Some years ago, my friend B.J. Plasket (now the courthouse reporter at the Cañon City Daily Record) and I collaborated on an essay about how one should understand ads for mountain property.
For instance, if you see a phrase like Ski out your
door,
it really means the county doesn't plow this
road in the winter.
Easy low monthly payments
means the last three
buyers failed to make their $39,000 balloon payments,
too.
Towering moss-rock fireplace
could mean no
other source of heat.
Full amenities.
To you, an amenity is a Jacuzzi
or a sauna, but to the ad copywriter, an amenity might be
indoor plumbing
or electricity.
Secluded
means no road within five
miles.
Rustic
means a path and a privy.
Water and sewer available
means one of the
neighbors had to drill only 450 feet at $29 a foot before
hitting a pool of sulfurous brine that eats pipe, but even
if the stuff tastes worse than flat beer, it's good for
your health because it kills giardia.
It was fun to write, but unfortunately for us, any mountain publication that might have printed our work also carried acres of such advertising from the real-estate industry. Various editors said they enjoyed it, but they didn't want to bite the hands that fed them.

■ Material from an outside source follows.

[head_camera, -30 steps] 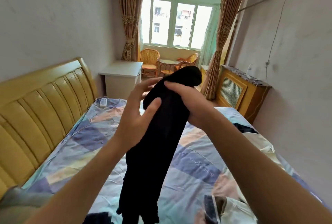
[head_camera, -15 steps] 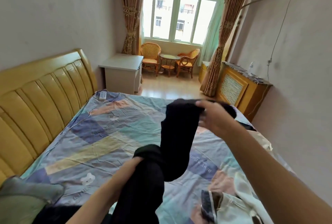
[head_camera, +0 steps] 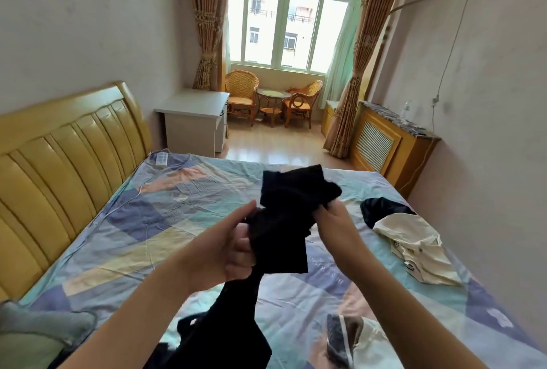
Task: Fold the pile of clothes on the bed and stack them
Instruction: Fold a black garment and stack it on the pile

In the intervening years, the authorities have acted. Not to inject truth into blue-sky real-estate promotions and thus protect Americans from frauds and scams, but to insure that no one's feelings get hurt.
An article in the June 7 national weekly edition of the Washington Post explained the current sad situation, a result of good intentions gone too far.
The Fair Housing Act of 1968 forbade real-estate
advertising with discriminatory phrases like whites
only
or Christian.
Fair enough. The act was amended in 1988 to include families and the handicapped; it is illegal to discriminate against either in the sale or rental of property.
As a landlord, I've got no quarrel with that. In fact,
we always advertise children and pets welcome
when
we need a new tenant.
However, you've got to be careful how you advertise property these days. If someone is offended, or feels as though the ad is trying to steer a certain class of people away from the property, then there could be a complaint to state or local human rights commissions, regional HUD offices or the courts.
Some phrases that have inspired complaints:
Master bedroom
suggests slavery. (It also sounds
rather sexist, but I doubt we'll ever see Mistress
bedroom
in an ad.)
Walk-in closets
implies that people in
wheelchairs aren't welcome. Convenient to jogging
trails
can be construed as another way of
discriminating against the handicapped.
Spectacular view
could likewise imply that a
blind person shouldn't consider the house. (But couldn't it
also provide useful information to a potential buyer, as in
If I'm blind, why should I pay a premium for a view, and
so this won't be a good deal?
Similarly, why pay to be
near a jogging path if you don't jog?)
Most of these complaints come from Pennsylvania and
Oregon, but doubtless someone will try it in Colorado.
Local ads often boast of property with a mother-in-law
house,
and some single person can claim to feel
excluded by the phrase, and therefore entitled to
restitution from the cruel and insensitive folks at the
realty and the newspaper office.
Even though we supposedly have freedom of speech and freedom of the press in this country, an assortment of government agencies now monitors real-estate advertising, looking for forbidden phrases.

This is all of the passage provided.